### What to work on
Please reproduce verbatim the lines below, from the first through the one with "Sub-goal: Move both".

Records from a dataset:
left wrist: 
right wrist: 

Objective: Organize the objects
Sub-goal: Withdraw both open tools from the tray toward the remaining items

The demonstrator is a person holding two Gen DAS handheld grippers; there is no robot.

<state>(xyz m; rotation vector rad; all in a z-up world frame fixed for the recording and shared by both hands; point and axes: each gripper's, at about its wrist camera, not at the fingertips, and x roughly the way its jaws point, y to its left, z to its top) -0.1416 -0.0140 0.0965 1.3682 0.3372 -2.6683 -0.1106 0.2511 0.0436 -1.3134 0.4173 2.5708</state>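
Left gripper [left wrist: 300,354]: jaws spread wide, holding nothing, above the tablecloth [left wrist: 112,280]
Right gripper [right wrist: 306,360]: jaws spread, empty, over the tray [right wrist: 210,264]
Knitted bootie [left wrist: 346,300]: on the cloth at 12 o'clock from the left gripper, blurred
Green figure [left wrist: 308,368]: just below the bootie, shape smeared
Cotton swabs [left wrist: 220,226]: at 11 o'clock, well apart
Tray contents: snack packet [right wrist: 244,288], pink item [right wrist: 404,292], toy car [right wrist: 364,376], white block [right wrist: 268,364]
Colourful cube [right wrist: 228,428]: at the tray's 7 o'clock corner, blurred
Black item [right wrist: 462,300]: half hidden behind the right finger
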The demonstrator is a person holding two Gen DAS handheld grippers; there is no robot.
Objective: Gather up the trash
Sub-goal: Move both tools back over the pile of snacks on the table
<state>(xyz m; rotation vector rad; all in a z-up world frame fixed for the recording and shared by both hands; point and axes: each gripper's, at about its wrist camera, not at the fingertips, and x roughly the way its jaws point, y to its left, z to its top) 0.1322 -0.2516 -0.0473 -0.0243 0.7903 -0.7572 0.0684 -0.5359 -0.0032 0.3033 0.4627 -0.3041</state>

### Response to the exercise
left wrist: 
right wrist: 

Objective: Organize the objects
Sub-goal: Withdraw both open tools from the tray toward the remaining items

The demonstrator is a person holding two Gen DAS handheld grippers; there is no robot.

<state>(xyz m; rotation vector rad; all in a z-up world frame fixed for the recording and shared by both hands; point and axes: each gripper's, at about its wrist camera, not at the fingertips, and x roughly the way its jaws point, y to its left, z to its top) -0.1416 -0.0140 0.0965 1.3682 0.3372 -2.6683 -0.1106 0.2511 0.0436 -1.3134 0.4173 2.5708</state>
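Left gripper [left wrist: 300,354]: jaws spread wide, holding nothing, above the tablecloth [left wrist: 112,280]
Right gripper [right wrist: 306,360]: jaws spread, empty, over the tray [right wrist: 210,264]
Knitted bootie [left wrist: 346,300]: on the cloth at 12 o'clock from the left gripper, blurred
Green figure [left wrist: 308,368]: just below the bootie, shape smeared
Cotton swabs [left wrist: 220,226]: at 11 o'clock, well apart
Tray contents: snack packet [right wrist: 244,288], pink item [right wrist: 404,292], toy car [right wrist: 364,376], white block [right wrist: 268,364]
Colourful cube [right wrist: 228,428]: at the tray's 7 o'clock corner, blurred
Black item [right wrist: 462,300]: half hidden behind the right finger
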The demonstrator is a person holding two Gen DAS handheld grippers; there is no robot.
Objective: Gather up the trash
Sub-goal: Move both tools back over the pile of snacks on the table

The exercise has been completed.